Deze stelling reikt als vanzelf de structuur aan voor de verdere inhoudelijke bespreking van de kernthema’s in het kerkrecht. Als kerkrecht voor alles liturgisch van aard is, vormt de relatie van ambt en gemeente het eerste aandachtspunt in het kerkrecht.

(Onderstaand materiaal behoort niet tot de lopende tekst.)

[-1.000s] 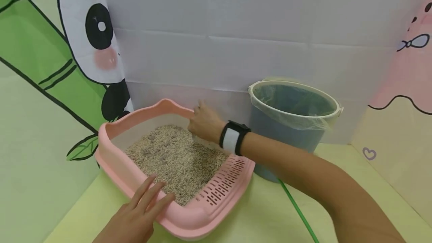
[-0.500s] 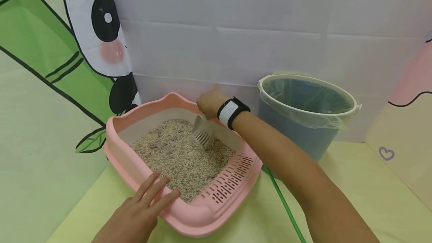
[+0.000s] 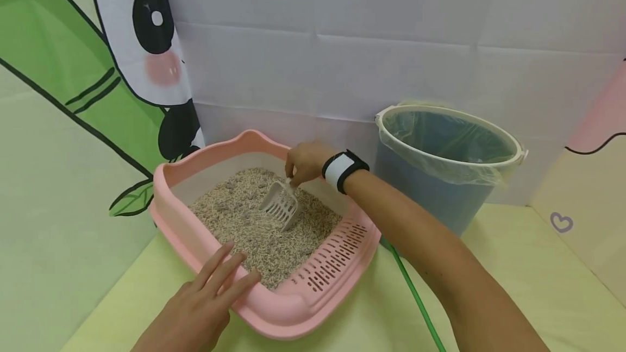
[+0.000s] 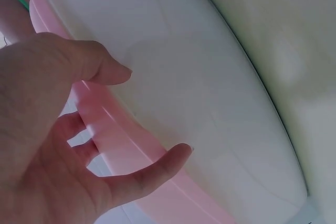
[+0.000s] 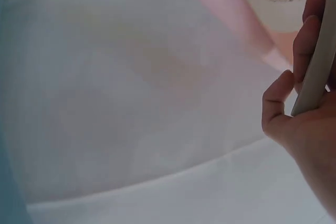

Vanuit de liturgie dient te worden doordacht wat ambt en gemeente, in hun onderscheid én in hun relatie, betekenen en hoe zich dat laat doorvertellen in het kerkrecht. Daarover gaat het dan ook in hoofdstuk 7 en 8.

Maar in het verlengde daarvan komen direct onder meer de missionaire implicaties in beeld. Daarmee opent straks het derde deel van dit boek, over de kwaliteitskenmerken van kerk, gemeente en ambt.


158 Vgl. art. I lid 3 PKO; zie onder p. 186.